Problem
Exactly as written, copy the lines of the data below from the first through the one containing "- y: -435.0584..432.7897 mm".

******************************

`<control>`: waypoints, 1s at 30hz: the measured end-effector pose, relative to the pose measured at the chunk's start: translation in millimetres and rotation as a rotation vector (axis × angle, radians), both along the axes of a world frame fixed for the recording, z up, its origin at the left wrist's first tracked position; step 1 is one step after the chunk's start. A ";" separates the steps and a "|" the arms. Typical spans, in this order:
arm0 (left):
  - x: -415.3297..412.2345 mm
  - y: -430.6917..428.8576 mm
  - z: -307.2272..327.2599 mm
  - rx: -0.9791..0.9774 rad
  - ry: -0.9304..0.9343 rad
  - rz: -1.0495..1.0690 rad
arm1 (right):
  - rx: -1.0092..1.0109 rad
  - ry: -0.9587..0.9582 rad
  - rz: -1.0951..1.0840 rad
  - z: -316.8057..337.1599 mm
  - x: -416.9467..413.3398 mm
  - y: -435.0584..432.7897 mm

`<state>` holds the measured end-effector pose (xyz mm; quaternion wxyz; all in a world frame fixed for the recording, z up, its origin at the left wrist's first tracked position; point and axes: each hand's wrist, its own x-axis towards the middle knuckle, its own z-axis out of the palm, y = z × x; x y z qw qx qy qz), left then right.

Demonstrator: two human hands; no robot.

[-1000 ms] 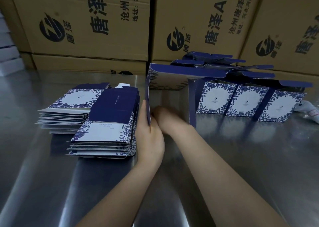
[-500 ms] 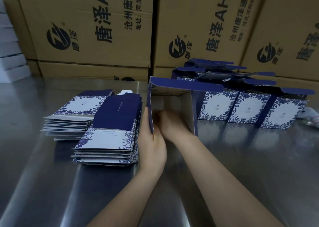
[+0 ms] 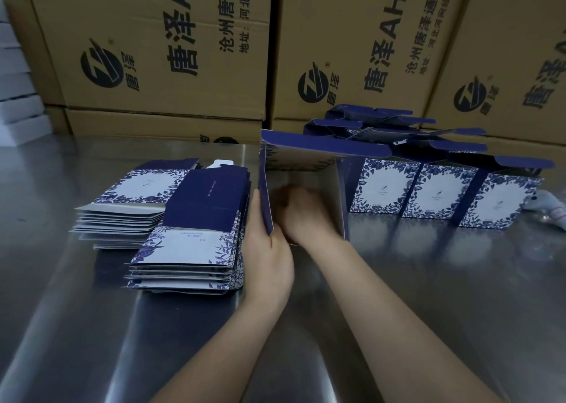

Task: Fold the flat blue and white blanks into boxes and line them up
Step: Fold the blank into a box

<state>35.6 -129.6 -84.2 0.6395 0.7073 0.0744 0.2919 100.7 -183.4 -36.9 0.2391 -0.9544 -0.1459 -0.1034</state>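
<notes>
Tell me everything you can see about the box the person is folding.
The half-folded box is thin card, dark blue with a blue-and-white leaf print outside and plain grey inside. It stands on the steel table with its open end toward the camera, a dark blue flap along its top. The left hand grips its left wall; the right hand, blurred, reaches inside.

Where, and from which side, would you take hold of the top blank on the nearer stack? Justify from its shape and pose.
Probably pinch the top blank at its near white-and-floral edge, coming from the person's side, thumb above, fingers beneath. It lies flat and thin on the nearer stack, so only an edge gives purchase, and that edge is unobstructed.
</notes>
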 end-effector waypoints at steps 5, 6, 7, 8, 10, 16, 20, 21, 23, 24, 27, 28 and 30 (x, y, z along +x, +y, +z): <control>-0.9 3.4 3.7 -0.013 -0.024 -0.007 | 0.386 -0.254 -0.002 14.6 -21.8 3.8; -1.5 3.5 4.5 -0.014 -0.027 -0.008 | 0.406 -0.296 0.026 16.7 -29.3 4.2; -2.0 3.7 5.3 -0.016 -0.027 -0.012 | 0.440 -0.339 0.065 18.9 -37.4 4.4; -1.9 4.4 5.6 -0.022 -0.025 -0.021 | 0.488 -0.394 0.114 21.4 -46.5 4.2; -0.2 6.4 6.9 -0.044 -0.021 -0.060 | 0.588 -0.618 0.231 28.5 -63.3 0.3; -3.3 3.7 16.6 -0.080 0.030 0.022 | 0.812 -1.049 0.088 41.8 -58.4 -39.8; -5.4 3.3 19.4 -0.099 0.010 0.000 | 0.947 -0.710 -0.074 27.2 -35.8 -60.8; -5.2 3.3 19.9 -0.107 0.005 -0.003 | 0.953 -0.600 -0.060 21.5 -31.2 -63.6; -6.0 3.4 21.0 -0.121 -0.002 -0.015 | 1.009 -0.387 0.022 11.0 -22.4 -67.1; -6.6 3.8 21.7 -0.120 -0.006 -0.022 | 1.066 -0.274 0.074 7.9 -19.2 -67.7; -8.7 6.6 23.0 -0.070 -0.053 -0.052 | 1.210 -0.001 0.183 2.6 -13.8 -71.9; -10.0 8.0 24.5 -0.044 -0.084 -0.070 | 1.230 0.037 0.200 1.8 -13.2 -73.4; -11.1 9.7 26.9 0.008 -0.147 -0.106 | 1.250 0.069 0.206 0.9 -12.2 -74.9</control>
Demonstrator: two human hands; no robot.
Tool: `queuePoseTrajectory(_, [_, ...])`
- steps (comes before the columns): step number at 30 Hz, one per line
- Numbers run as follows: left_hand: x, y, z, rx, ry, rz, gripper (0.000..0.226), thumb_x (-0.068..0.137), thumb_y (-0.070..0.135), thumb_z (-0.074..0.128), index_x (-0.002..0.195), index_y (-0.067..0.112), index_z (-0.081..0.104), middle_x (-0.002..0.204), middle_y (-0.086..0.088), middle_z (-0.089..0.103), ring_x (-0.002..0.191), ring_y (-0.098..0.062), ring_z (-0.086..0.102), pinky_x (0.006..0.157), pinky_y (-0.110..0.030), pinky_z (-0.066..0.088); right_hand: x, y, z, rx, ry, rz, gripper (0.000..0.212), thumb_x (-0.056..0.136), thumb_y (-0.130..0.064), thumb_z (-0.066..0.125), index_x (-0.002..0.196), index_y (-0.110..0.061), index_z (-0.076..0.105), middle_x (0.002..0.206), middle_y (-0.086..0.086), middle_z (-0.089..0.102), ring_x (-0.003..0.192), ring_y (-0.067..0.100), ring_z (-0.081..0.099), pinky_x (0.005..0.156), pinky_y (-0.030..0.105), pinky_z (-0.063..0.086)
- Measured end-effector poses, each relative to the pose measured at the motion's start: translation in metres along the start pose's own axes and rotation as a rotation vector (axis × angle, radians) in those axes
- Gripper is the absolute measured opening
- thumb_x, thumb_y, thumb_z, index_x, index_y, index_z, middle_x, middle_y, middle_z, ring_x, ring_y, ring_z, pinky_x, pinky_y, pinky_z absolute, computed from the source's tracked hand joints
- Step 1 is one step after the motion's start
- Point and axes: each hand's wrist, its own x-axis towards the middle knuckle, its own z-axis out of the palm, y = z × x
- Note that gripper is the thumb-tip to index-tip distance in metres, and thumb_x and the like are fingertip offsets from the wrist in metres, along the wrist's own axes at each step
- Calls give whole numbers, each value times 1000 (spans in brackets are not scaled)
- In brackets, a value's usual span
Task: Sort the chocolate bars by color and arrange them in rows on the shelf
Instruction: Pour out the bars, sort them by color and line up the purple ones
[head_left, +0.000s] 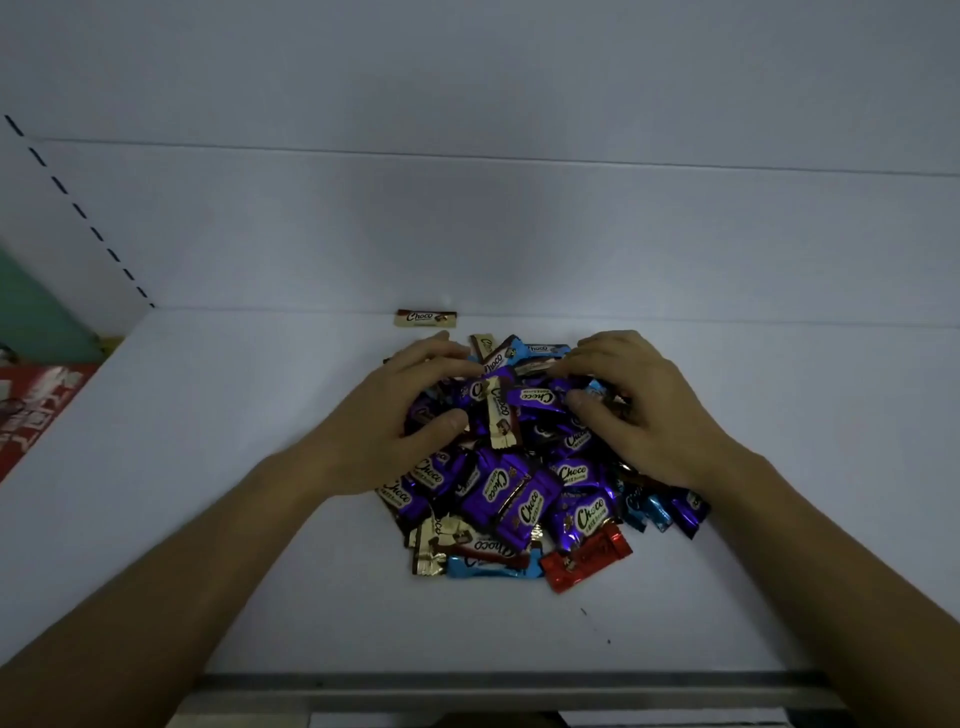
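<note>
Two hands, left hand (395, 410) and right hand (644, 410), curled over far part of mixed pile (519, 493) mid shelf (249, 519); grip unclear. Cream bar (426, 318) alone by far wall. Best: pull one colour, bar by bar, without scattering.

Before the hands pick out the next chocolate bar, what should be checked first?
1. Is the pile sorted by colour: not ok; purple, blue, cream and red bars lie mixed.
2. Room on the shelf behind the pile for rows: ok.
3. A row started: ok, one cream bar lies apart at the back.
4. The left hand holds one bar only: cannot tell.
5. The right hand holds one bar only: cannot tell.
</note>
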Motion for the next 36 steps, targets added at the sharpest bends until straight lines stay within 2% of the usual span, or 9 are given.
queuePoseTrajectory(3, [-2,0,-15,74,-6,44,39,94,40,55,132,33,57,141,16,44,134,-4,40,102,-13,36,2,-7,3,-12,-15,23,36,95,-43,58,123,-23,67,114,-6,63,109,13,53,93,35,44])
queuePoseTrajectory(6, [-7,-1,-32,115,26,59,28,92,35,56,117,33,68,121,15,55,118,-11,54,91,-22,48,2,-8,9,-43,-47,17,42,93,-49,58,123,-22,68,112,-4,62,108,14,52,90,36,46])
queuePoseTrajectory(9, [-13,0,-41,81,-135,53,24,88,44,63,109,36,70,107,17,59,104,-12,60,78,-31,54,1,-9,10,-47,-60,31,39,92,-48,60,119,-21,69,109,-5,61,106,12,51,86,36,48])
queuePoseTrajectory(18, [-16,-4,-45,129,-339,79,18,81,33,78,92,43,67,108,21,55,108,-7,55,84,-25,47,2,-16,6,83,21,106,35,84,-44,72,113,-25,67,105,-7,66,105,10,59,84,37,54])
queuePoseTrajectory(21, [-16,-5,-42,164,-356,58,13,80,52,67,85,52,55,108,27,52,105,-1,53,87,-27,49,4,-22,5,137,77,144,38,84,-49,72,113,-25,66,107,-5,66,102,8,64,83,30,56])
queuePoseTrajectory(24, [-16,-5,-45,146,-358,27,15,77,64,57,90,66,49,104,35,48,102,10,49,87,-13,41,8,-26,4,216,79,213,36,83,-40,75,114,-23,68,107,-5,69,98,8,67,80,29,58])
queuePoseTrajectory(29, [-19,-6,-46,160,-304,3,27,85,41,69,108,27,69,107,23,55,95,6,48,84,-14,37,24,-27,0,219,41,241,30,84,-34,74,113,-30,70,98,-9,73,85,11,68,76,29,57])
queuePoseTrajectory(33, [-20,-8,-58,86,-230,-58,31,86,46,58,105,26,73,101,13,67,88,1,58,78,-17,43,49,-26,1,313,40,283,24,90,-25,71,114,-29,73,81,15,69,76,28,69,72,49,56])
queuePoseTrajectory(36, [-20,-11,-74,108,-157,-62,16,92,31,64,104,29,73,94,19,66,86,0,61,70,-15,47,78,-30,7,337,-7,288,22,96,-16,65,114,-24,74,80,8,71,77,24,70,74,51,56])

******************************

Completed task
`<control>`: waypoints, 1s at 30hz: the measured end-effector pose, relative to the pose measured at the chunk's start: translation in millimetres and rotation as a rotation vector (axis × angle, radians), both along the axes of a world frame fixed for the recording, z up, its origin at the left wrist's first tracked position; step 1 is one step after the chunk's start. A ";" separates the steps and a "|" the arms. Typical spans, in this order:
arm0 (left):
  - x: -415.3297..412.2345 mm
  - y: -430.6917..428.8576 mm
  - z: -307.2272..327.2599 mm
  - rx: -0.9791..0.9774 rad
  - ry: -0.9304..0.9343 rad
  - rz: -1.0495..1.0690 rad
arm1 (right):
  - rx: -1.0092..1.0109 rad
  - ry: -0.9587..0.9582 rad
  - rz: -1.0951..1.0840 rad
  - z: -316.8057..337.1599 mm
  - x: -416.9467..413.3398 mm
  - y: -435.0584..432.7897 mm

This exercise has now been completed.